Yael's Holy Land Reflections
(Photo: Svetlana Voit)
Warming Hearts in Ukraine
Long before the ongoing war began in Ukraine last year, IFCJ Canada has been on the ground in the region—for three decades—providing aid for the neediest of God’s people there. We have remained on the ground, giving lifesaving care and assistance to all those displaced and affected by the still-raging conflict, and earlier this month I was in neighbouring Moldova—where so many thousands of refugees have fled—to distribute aid.
On The Ground
Until the conflict started, I would make an annual trip to Ukraine on behalf of IFCJ Canada to bring aid to needy Jews who live there. And whenever I took this trip, people would ask me why I go in the winter when temperatures are well below freezing and the weather can be treacherous. The answer is: I go in the winter precisely for those reasons. Every year elderly Jews in the Ukraine die because of the cold, harsh winter. IFCJ Canada brings aid when it is needed most.
Before the war, and before the pandemic altered travel, I would go house to house visiting elderly Holocaust survivors who have no one in the world to take care of them. These people lost their entire families in the Holocaust and in most cases, never married or had children of their own. Bringing them food, water, warm clothing, and blankets literally saves their lives.
“Remember the Sabbath day by keeping it holy. Six days you shall labour and do all your work, but the seventh day is a sabbath to the LORD your God. On it you shall not do any work, neither you, nor your son or daughter, nor your male or female servant, nor your animals, nor any foreigner residing in your towns. For in six days the LORD made the heavens and the earth, the sea, and all that is in them, but he rested on the seventh day. Therefore the LORD blessed the Sabbath day and made it holy.”
Many times, the homes we visited were not accessible by car. We parked and walked ten or fifteen minutes through forests in temperatures so frigid that my legs stung like they were on fire.
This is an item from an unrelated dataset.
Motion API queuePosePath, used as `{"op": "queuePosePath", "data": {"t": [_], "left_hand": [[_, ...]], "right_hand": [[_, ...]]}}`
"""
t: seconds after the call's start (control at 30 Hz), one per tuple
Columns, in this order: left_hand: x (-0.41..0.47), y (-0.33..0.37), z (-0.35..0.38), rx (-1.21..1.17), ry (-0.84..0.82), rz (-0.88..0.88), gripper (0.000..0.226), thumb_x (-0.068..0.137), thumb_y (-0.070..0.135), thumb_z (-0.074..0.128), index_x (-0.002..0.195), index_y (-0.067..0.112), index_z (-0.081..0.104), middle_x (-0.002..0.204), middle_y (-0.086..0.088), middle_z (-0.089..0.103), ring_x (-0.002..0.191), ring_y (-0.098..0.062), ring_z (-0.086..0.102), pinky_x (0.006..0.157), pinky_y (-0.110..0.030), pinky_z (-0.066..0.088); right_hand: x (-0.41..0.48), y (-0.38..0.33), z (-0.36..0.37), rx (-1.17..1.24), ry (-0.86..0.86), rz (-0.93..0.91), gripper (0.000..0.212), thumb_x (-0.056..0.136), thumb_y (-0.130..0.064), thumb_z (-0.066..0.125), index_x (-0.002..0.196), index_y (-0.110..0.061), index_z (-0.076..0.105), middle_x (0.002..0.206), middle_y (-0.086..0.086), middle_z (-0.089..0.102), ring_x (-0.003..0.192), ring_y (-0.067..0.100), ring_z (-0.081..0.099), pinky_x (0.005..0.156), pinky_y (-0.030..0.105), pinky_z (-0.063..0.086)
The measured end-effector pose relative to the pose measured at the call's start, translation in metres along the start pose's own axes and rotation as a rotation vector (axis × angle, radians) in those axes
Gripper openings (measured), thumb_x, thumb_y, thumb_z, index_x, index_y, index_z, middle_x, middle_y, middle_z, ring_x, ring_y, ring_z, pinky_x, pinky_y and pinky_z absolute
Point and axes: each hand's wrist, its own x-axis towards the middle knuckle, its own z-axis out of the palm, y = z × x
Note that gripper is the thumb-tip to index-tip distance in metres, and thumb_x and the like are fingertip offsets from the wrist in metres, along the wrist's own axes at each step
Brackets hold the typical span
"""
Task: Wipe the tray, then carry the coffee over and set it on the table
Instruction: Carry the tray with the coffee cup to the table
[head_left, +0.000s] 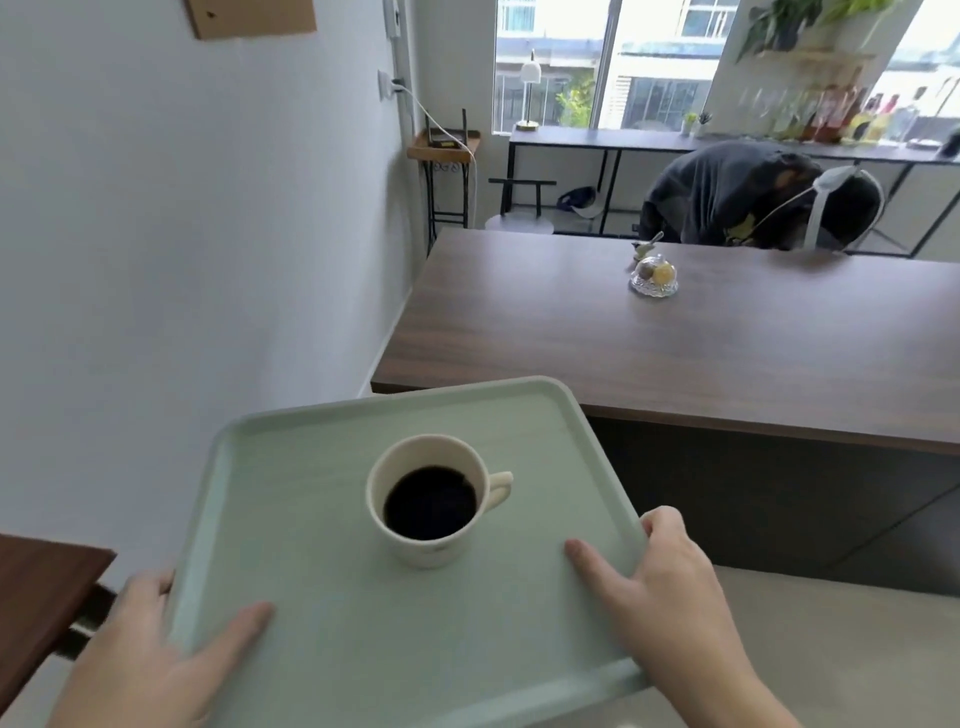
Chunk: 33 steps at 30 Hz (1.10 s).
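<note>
A pale green tray (311, 431) is held in the air in front of me, tilted slightly. A cream cup of black coffee (431, 499) stands upright near its middle, handle pointing right. My left hand (156, 654) grips the tray's near left edge, thumb lying on top. My right hand (670, 597) grips the near right edge, thumb on the tray's surface and fingers curled round the rim. The dark wooden table (727, 353) lies ahead and to the right, its near edge just beyond the tray's far corner.
A small glass dome dish (654, 278) sits on the table's far part. A person in a dark hoodie (737, 197) bends over behind the table. A white wall runs along the left. A brown wooden surface (36, 597) juts in at lower left.
</note>
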Motion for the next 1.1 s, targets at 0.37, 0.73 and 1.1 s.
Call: {"op": "queuePosePath", "data": {"t": [0.37, 0.73, 1.1], "left_hand": [[0.14, 0.094, 0.091, -0.168, -0.153, 0.06, 0.049, 0.069, 0.034, 0.084, 0.104, 0.02, 0.053, 0.089, 0.008, 0.065, 0.077, -0.01, 0.061, 0.057, -0.03, 0.042], [0.268, 0.184, 0.186, -0.171, -0.268, 0.101, 0.045, 0.075, 0.034, 0.081, 0.105, 0.02, 0.051, 0.094, 0.006, 0.065, 0.08, -0.012, 0.064, 0.058, -0.03, 0.047], [0.354, 0.259, 0.272, -0.09, -0.207, 0.06, 0.045, 0.073, 0.04, 0.081, 0.101, 0.024, 0.049, 0.095, 0.007, 0.065, 0.082, -0.012, 0.065, 0.064, -0.034, 0.052]], "right_hand": [[0.141, -0.02, 0.02, 0.05, 0.11, 0.079, 0.044, 0.076, -0.049, 0.079, 0.09, -0.021, 0.047, 0.087, -0.006, 0.065, 0.076, 0.009, 0.063, 0.059, 0.034, 0.05], [0.288, -0.02, 0.02, 0.056, 0.21, 0.134, 0.045, 0.076, -0.049, 0.079, 0.091, -0.019, 0.048, 0.086, -0.005, 0.065, 0.077, 0.011, 0.062, 0.064, 0.04, 0.051], [0.455, -0.014, 0.006, 0.07, 0.146, 0.086, 0.05, 0.076, -0.047, 0.079, 0.098, -0.013, 0.049, 0.088, 0.003, 0.064, 0.08, 0.025, 0.058, 0.062, 0.038, 0.043]]}}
At the end of our journey, we would reach a shack with no electricity and no running water, in the middle of nowhere, with a lonely, old woman huddled up inside.
‘How Did You Find Me?’
But these precious souls—cut off from the world, all alone with no one to care for them—still receive help from IFCJ Canada, as we have been on the ground in the Former Soviet Union for twenty years.
When King David wrote “Do not cast me away when I am old; do not forsake me when my strength is gone“ (Psalm 71:9), he was talking about the people who IFCJ Canada helps—people like this, people nearly forgotten by the world but never forsaken by God. And I fully believe that He uses IFCJ Canada to care for each and every one of His people.
These Jewish elderly, who lost everything in the Holocaust, now live in abject poverty. When they were younger, they could chop enough wood to last the winter, they could pick vegetables in autumn and pickle them for the cold months, and they were strong enough to draw water from an icy well. But now, in their old age, they simply cannot care for themselves.
I’ll always remember one particularly moving moment from one of my last visits to Ukraine. I walked into the home of an elderly survivor and she couldn’t believe that we had found her. She said, “No one knows about me! How did you find me? I’m all alone—no one cares about me!”
‘I Asked God Why?’
When I told her that there are millions of Christians who care about her and pray for her, she was even more overwhelmed. She said, “I’ve been waiting to die. I don’t want to live if I have to live cold, hungry, and hurting all of the time. Every day I asked God why he has kept me alive but now I know why—it’s so that when I die, I will die with a smile on my face knowing I am cared for.”
To me, this woman summed up exactly why we care for the Jewish people of Ukraine—to bring food, lifesaving aid, and perhaps most important, a smile to someone’s face by letting them know that we love them, that God loves them, and that they will never be forsaken or forgotten.